Exercise instructions ▸ Transcribe word for word the lines below from the line with "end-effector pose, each" through the line with "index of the", ends included.

Supplied material ▸
=== Section Start ===

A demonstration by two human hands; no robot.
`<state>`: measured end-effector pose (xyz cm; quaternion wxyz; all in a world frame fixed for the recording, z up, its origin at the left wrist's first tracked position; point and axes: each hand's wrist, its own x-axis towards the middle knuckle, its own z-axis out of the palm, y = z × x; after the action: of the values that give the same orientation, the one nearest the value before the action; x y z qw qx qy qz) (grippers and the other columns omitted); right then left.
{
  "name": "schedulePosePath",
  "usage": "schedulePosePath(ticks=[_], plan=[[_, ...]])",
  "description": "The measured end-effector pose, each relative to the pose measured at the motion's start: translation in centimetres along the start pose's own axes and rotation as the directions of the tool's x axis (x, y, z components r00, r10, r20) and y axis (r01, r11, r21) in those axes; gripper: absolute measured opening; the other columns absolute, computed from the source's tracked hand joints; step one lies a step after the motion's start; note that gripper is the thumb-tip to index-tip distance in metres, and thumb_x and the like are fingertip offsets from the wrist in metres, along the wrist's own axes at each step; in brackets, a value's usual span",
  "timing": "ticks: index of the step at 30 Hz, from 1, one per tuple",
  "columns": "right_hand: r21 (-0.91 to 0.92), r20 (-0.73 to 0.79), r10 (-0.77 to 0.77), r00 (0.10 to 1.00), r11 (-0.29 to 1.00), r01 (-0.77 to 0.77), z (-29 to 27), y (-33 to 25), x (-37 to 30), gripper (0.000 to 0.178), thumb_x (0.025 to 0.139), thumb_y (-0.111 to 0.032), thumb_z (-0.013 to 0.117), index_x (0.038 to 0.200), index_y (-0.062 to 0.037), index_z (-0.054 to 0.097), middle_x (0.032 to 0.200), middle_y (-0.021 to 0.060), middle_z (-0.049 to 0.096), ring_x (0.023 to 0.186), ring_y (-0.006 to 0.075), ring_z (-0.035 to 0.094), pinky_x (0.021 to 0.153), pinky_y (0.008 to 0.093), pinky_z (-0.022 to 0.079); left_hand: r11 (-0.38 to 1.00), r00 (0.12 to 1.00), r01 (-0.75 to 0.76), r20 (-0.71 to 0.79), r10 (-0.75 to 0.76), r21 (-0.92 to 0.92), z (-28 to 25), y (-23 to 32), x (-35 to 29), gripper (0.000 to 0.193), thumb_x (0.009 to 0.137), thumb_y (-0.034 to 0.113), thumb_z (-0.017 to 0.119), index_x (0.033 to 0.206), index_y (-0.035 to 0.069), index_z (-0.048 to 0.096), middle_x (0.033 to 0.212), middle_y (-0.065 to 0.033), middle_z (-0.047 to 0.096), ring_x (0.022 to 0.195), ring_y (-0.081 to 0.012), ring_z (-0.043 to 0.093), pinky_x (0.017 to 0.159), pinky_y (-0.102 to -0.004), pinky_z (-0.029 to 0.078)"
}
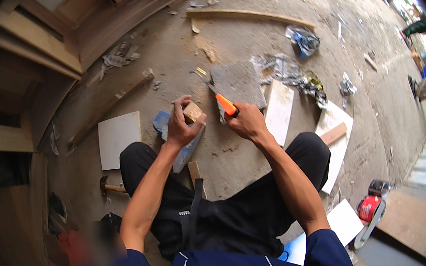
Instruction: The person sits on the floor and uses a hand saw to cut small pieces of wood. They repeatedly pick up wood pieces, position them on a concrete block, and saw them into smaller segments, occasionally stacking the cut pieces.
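My left hand [182, 128] is closed around a short wooden block [192, 112], fingers on its far left side and thumb on the near right. My right hand [248, 123] grips the orange and black handle of a hand tool [226, 103]. Its narrow metal blade points away and to the left, past the edge of a grey concrete slab [243, 80]. A small yellowish piece [201, 71] shows by the blade's tip; whether they touch, I cannot tell. Block and tool are apart. Under my left hand lies a worn blue piece [189, 153], partly hidden.
Wooden cabinets [47, 41] stand at the far left. A hammer [104, 185] lies beside my left knee. White boards [120, 140], wood strips [251, 13] and crumpled plastic [304, 41] are scattered around. A red power tool [369, 208] sits at the lower right. Another person shows at the right edge.
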<state>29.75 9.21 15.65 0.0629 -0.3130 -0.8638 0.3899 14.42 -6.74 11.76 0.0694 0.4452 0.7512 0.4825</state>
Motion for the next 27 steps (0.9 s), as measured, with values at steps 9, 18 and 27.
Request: schedulePosePath(ticks=[9, 18, 27], plan=[[-0.074, 0.03, -0.032, 0.999, 0.997, 0.034, 2.1, -0.9, 0.6, 0.027, 0.078, -0.024, 0.061, 0.094, -0.0046, 0.069, 0.08, 0.0268, 0.065, 0.079, 0.0443, 0.064, 0.07, 0.0498, 0.051, 0.933, 0.989, -0.041, -0.148, -0.013, -0.358, -6.1, 6.6, 0.7, 0.066, 0.078, 0.009, 0.076, 0.128, 0.002, 0.033, 0.101, -0.0079, 0.055, 0.091, -0.0152, 0.056, 0.083, -0.0303, 0.048], [-0.099, 0.105, -0.045, 0.993, 0.994, 0.055, 6.5, -2.5, -0.2, 0.032, 0.082, -0.032, 0.061, 0.098, -0.0044, 0.062, 0.083, 0.0259, 0.066, 0.082, 0.0439, 0.065, 0.071, 0.0505, 0.05, 0.65, 0.972, 0.088, -0.077, -0.22, -0.755, -9.6, 7.4, 1.1, 0.055, 0.087, 0.008, 0.07, 0.127, 0.008, 0.032, 0.105, -0.008, 0.062, 0.09, -0.0118, 0.061, 0.077, -0.0268, 0.053], [-0.402, 0.191, -0.491, 0.85, 0.751, 0.524, 16.8, 5.1, -6.0, 0.021, 0.082, -0.015, 0.05, 0.097, 0.0006, 0.052, 0.095, 0.0269, 0.062, 0.092, 0.0422, 0.061, 0.079, 0.053, 0.047, 0.413, 0.995, -0.006, -0.047, -0.088, -0.911, -12.6, 6.4, -0.2, 0.052, 0.086, 0.015, 0.066, 0.127, 0.009, 0.035, 0.101, -0.016, 0.062, 0.08, -0.0207, 0.065, 0.07, -0.0355, 0.055]])
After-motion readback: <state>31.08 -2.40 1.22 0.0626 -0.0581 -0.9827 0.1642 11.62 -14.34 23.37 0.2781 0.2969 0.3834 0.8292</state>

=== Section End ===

Solution to this exercise ▸
  "description": "The measured end-effector pose, each relative to the pose measured at the motion's start: translation in centimetres along the start pose's own axes and rotation as the directions of the tool's x axis (x, y, z components r00, r10, r20) and y axis (r01, r11, r21) in those axes; gripper: absolute measured opening; the other columns absolute, computed from the source's tracked hand joints; step one lies a step after the motion's start; note that gripper is the thumb-tip to index-tip distance in metres, and thumb_x and the like are fingertip offsets from the wrist in metres, along the wrist's own axes at each step; in brackets, a value's usual span",
  "timing": "ticks: index of the step at 30 Hz, from 1, one per tuple",

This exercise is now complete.